## WHAT IS REQUIRED
Your answer should be a single number: how many lines of the material below contain "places".

## PROVIDED MATERIAL
####
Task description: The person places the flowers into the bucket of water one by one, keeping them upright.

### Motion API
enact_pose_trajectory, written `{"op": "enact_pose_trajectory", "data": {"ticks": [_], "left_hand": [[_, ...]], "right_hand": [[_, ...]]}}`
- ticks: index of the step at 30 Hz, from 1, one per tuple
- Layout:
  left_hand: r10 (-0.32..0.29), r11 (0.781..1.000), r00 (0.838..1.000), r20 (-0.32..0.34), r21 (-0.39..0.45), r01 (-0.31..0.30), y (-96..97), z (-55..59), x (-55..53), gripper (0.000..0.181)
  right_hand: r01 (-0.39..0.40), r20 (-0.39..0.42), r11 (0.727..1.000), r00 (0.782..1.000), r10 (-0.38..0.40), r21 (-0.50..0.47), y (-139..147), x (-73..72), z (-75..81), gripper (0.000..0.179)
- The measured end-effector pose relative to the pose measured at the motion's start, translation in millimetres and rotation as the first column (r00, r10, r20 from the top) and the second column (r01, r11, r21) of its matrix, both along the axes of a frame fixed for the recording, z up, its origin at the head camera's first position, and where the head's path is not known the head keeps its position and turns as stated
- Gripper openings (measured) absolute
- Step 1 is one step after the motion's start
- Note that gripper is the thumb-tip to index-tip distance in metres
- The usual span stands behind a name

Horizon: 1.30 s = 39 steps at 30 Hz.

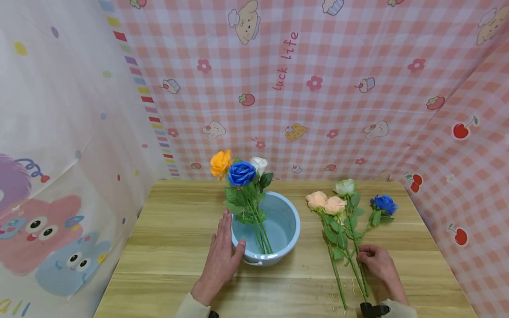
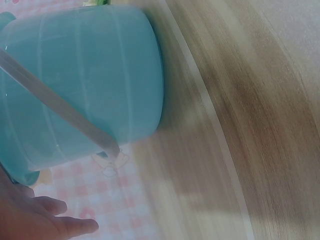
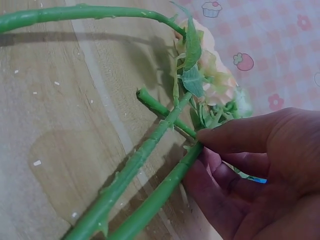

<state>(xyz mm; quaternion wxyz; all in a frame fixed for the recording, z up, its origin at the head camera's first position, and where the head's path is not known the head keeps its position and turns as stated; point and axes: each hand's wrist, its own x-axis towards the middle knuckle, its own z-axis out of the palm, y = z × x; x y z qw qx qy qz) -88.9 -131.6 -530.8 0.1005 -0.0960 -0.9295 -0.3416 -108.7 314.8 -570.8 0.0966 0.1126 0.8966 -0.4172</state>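
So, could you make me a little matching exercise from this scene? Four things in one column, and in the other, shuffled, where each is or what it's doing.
Column one:
1. left hand
2. orange rose
3. right hand
4. peach roses

Column two:
A. pinching a green stem
B. lying side by side on the wooden tabletop
C. fingers straight, beside the light blue bucket
D. stem inside the bucket, bloom above its rim

Right pairs: 1-C, 2-D, 3-A, 4-B.
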Motion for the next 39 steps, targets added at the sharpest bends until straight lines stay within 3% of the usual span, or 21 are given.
{"op": "enact_pose_trajectory", "data": {"ticks": [14, 33, 39], "left_hand": [[-0.001, 1.000, 1.000, -0.003, 0.000, 0.001, -0.3, -0.5, -0.1, 0.080], [0.004, 1.000, 1.000, 0.000, 0.005, -0.004, -0.2, -0.7, -0.1, 0.081], [0.004, 1.000, 1.000, -0.002, 0.007, -0.004, 0.2, -0.7, -0.2, 0.081]], "right_hand": [[0.120, 0.049, 0.979, 0.992, -0.113, -0.164, -3.5, 8.1, 4.4, 0.043], [0.193, -0.094, 0.959, 0.972, -0.216, -0.205, -16.1, 16.6, 23.0, 0.039], [0.209, -0.180, 0.961, 0.954, -0.241, -0.179, -22.0, 19.0, 31.4, 0.035]]}}
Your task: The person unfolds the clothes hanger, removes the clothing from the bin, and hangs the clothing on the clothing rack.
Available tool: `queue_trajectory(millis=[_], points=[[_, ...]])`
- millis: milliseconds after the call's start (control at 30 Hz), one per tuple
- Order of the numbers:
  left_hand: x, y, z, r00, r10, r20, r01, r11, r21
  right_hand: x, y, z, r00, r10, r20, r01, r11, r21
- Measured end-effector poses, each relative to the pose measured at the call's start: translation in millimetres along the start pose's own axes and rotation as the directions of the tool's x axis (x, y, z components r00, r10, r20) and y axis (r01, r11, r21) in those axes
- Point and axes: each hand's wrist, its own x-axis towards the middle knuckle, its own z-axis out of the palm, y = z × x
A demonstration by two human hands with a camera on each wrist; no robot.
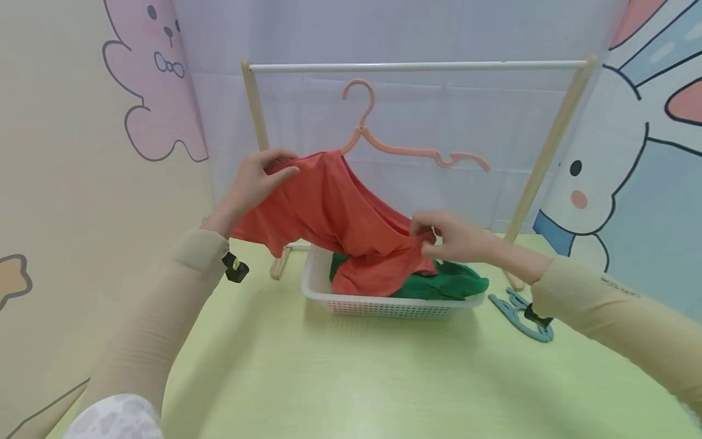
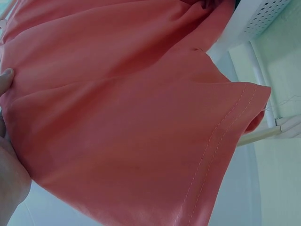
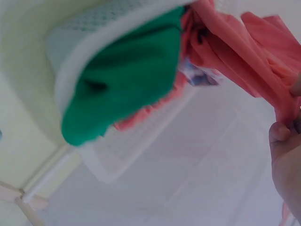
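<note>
My left hand [image 1: 262, 183] grips a red short-sleeved shirt [image 1: 329, 207] at one shoulder, raised above the table. A pink clothes hanger [image 1: 395, 149] has one arm inside the neck opening; its other arm sticks out bare to the right, and its hook stands just below the rack's bar. Lower down, the right hand [image 1: 457, 236] pinches the neckline's other side between thumb and fingers. In the left wrist view a stitched sleeve hem [image 2: 207, 155] hangs loose. The right wrist view shows bunched red fabric [image 3: 235, 47] running from the right thumb to the basket.
A white basket [image 1: 312, 286] on the green table [image 1: 351, 378] holds green cloth [image 1: 455, 281] and other clothing. Behind it stands a rack with a white bar [image 1: 417, 66] and wooden legs [image 1: 548, 146]. A blue hanger [image 1: 518, 314] lies right of the basket, near the right forearm.
</note>
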Motion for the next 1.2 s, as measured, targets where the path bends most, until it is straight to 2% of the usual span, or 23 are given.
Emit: queue_trajectory(millis=[100,200,367,467,533,633,767,900,1033,1200], points=[[-1.6,-0.3,-2.0,1.000,-0.009,-0.009,0.009,1.000,-0.014,1.3,1,-18,0.994,-0.059,-0.096,0.060,0.998,0.005],[-2.7,-0.8,-3.4,1.000,-0.006,-0.019,0.006,1.000,-0.010,1.2,-1,-38,0.978,-0.083,-0.193,0.078,0.996,-0.033],[-3.5,0.9,-3.4,1.000,0.003,-0.018,-0.003,1.000,0.010,1.0,-6,-70,0.938,-0.072,-0.339,0.034,0.993,-0.117],[-3.0,4.0,-1.7,1.000,-0.002,-0.011,0.002,1.000,0.008,-1.9,-7,-85,0.918,-0.054,-0.392,-0.011,0.987,-0.161],[-2.7,6.4,-0.3,1.000,-0.005,0.001,0.005,1.000,-0.002,-4.7,-7,-91,0.916,-0.051,-0.398,-0.030,0.980,-0.195],[-2.3,9.0,1.5,1.000,0.001,0.020,0.000,1.000,-0.017,-10.0,-5,-95,0.933,-0.056,-0.356,-0.034,0.970,-0.242],[-2.5,9.6,3.0,0.999,0.012,0.038,-0.011,1.000,-0.020,-18.8,0,-89,0.953,-0.055,-0.299,-0.030,0.961,-0.273],[-4.2,9.1,3.6,0.999,0.023,0.037,-0.022,1.000,-0.021,-26.8,6,-82,0.960,-0.071,-0.271,-0.006,0.962,-0.273],[-8.6,17.5,3.0,0.999,0.035,0.032,-0.034,0.999,-0.029,-33.2,12,-78,0.959,-0.047,-0.279,-0.036,0.958,-0.284],[-15.8,35.2,0.3,0.998,0.021,0.054,-0.019,0.999,-0.040,-40.1,17,-73,0.944,0.018,-0.329,-0.119,0.950,-0.288]])
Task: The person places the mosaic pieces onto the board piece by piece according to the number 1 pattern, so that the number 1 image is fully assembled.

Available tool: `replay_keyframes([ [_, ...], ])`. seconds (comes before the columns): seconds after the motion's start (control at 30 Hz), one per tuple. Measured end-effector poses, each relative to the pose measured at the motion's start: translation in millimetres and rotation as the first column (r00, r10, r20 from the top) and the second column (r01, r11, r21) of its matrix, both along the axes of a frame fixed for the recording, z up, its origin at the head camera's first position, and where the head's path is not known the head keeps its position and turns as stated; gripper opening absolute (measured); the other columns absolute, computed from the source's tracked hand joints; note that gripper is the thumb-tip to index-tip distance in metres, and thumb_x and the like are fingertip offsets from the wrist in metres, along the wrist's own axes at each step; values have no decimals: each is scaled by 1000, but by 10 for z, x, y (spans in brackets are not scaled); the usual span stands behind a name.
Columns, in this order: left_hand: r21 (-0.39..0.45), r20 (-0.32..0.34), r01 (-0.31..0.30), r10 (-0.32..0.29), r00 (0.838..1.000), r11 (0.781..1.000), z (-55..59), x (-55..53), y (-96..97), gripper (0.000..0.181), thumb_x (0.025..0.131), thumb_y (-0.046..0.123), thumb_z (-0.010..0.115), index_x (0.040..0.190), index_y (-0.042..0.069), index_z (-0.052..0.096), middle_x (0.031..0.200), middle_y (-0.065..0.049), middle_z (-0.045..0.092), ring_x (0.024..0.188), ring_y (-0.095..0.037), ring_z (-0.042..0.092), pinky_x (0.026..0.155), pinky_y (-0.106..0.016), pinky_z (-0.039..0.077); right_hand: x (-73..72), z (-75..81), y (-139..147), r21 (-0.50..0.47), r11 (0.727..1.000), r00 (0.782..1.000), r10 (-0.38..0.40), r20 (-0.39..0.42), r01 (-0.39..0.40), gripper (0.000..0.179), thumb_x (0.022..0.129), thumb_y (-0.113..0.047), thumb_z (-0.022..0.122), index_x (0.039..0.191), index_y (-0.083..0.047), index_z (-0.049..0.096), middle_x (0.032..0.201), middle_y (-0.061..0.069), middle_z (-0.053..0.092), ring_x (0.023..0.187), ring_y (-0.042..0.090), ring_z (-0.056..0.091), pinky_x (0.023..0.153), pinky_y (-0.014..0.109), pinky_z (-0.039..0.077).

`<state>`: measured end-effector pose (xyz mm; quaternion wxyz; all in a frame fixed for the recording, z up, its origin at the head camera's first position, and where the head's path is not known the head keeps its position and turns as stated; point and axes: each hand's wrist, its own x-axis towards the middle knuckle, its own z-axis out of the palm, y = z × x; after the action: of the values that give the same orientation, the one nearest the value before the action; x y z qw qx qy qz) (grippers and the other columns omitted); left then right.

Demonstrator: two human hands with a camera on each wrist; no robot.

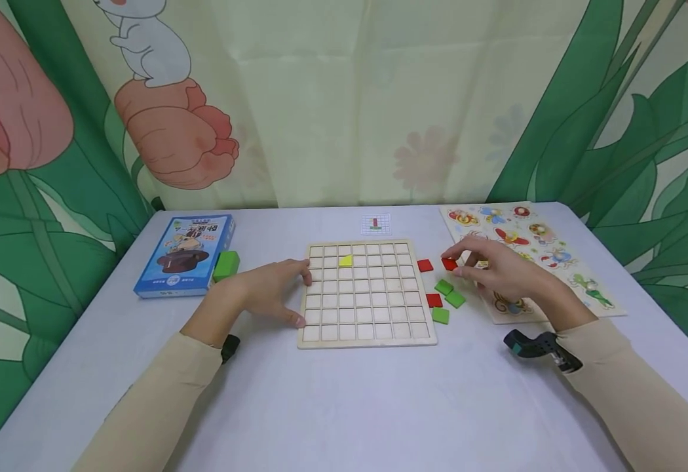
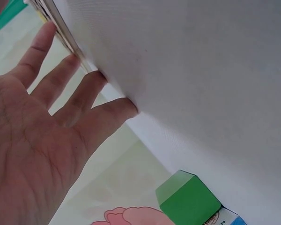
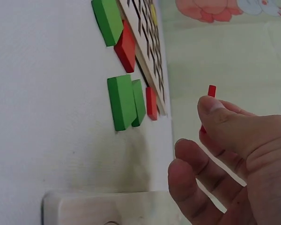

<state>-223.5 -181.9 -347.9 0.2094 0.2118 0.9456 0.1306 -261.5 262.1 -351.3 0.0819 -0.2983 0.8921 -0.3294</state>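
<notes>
Sleeves (image 1: 161,400) nearest, left grip (image 1: 267,290) spread against board (image 1: 363,315), right grip (image 1: 500,265) pinching red tile (image 1: 449,264), green tiles (image 1: 455,299) between.

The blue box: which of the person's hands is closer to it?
The left. The left hand is at the left edge of the grid board, just right of the blue box; the right hand is beyond the board's right edge.

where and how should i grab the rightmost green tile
Probably pinch the rightmost green tile by its thin edges near the right-hand corner, coming from above and the right. It lies flat, with another green tile close against its far-left side, so the right side looks freer. The right hand holds a red tile, so set that down first.
</notes>
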Motion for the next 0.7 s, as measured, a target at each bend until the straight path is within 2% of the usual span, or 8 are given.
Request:
replay_keyframes([
  [0.13, 15, 8, -4, 4, 1000, 1000, -2, 5, -8, 70, 76, 51, 89, 129, 24, 51, 170, -9, 23, 155, -32, 27, 123, -51, 30, -2, 78, -34, -6, 1000, 999, 0, -54, 0, 32, 97, -10, 71, 128, -15, 64, 127, 4, 65, 89, 18, 63, 66, 27, 53],
  [0.33, 12, 8, -15, 15, 1000, 1000, -8, 18, -23, 70, 75, 50, 90, 127, 25, 51, 170, -9, 25, 154, -32, 30, 122, -51, 31, -24, 190, -154, -46, 996, 991, 73, -114, -79, 32, 97, -11, 72, 128, -12, 65, 125, 5, 67, 90, 16, 65, 74, 29, 57],
  [0.43, 16, 0, -15, 15, 1000, 1000, -21, 16, -23, 70, 75, 50, 90, 128, 25, 52, 170, -8, 24, 154, -31, 28, 123, -51, 30, -29, 235, -199, -62, 994, 988, 78, -131, -87, 32, 97, -9, 72, 128, -12, 65, 124, 5, 66, 90, 16, 64, 74, 29, 57],
  [0.7, 18, -10, -16, 16, 1000, 1000, -35, 24, -10, 70, 75, 49, 90, 129, 25, 52, 170, -8, 25, 155, -31, 26, 124, -50, 29, -41, 251, -276, -106, 993, 993, 40, -107, -52, 34, 97, -9, 71, 130, -13, 65, 125, 5, 66, 89, 17, 65, 71, 27, 55],
])
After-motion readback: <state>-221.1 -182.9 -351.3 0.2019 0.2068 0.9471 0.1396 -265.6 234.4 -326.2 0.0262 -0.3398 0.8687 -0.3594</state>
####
## RESULT OF THIS TASK
2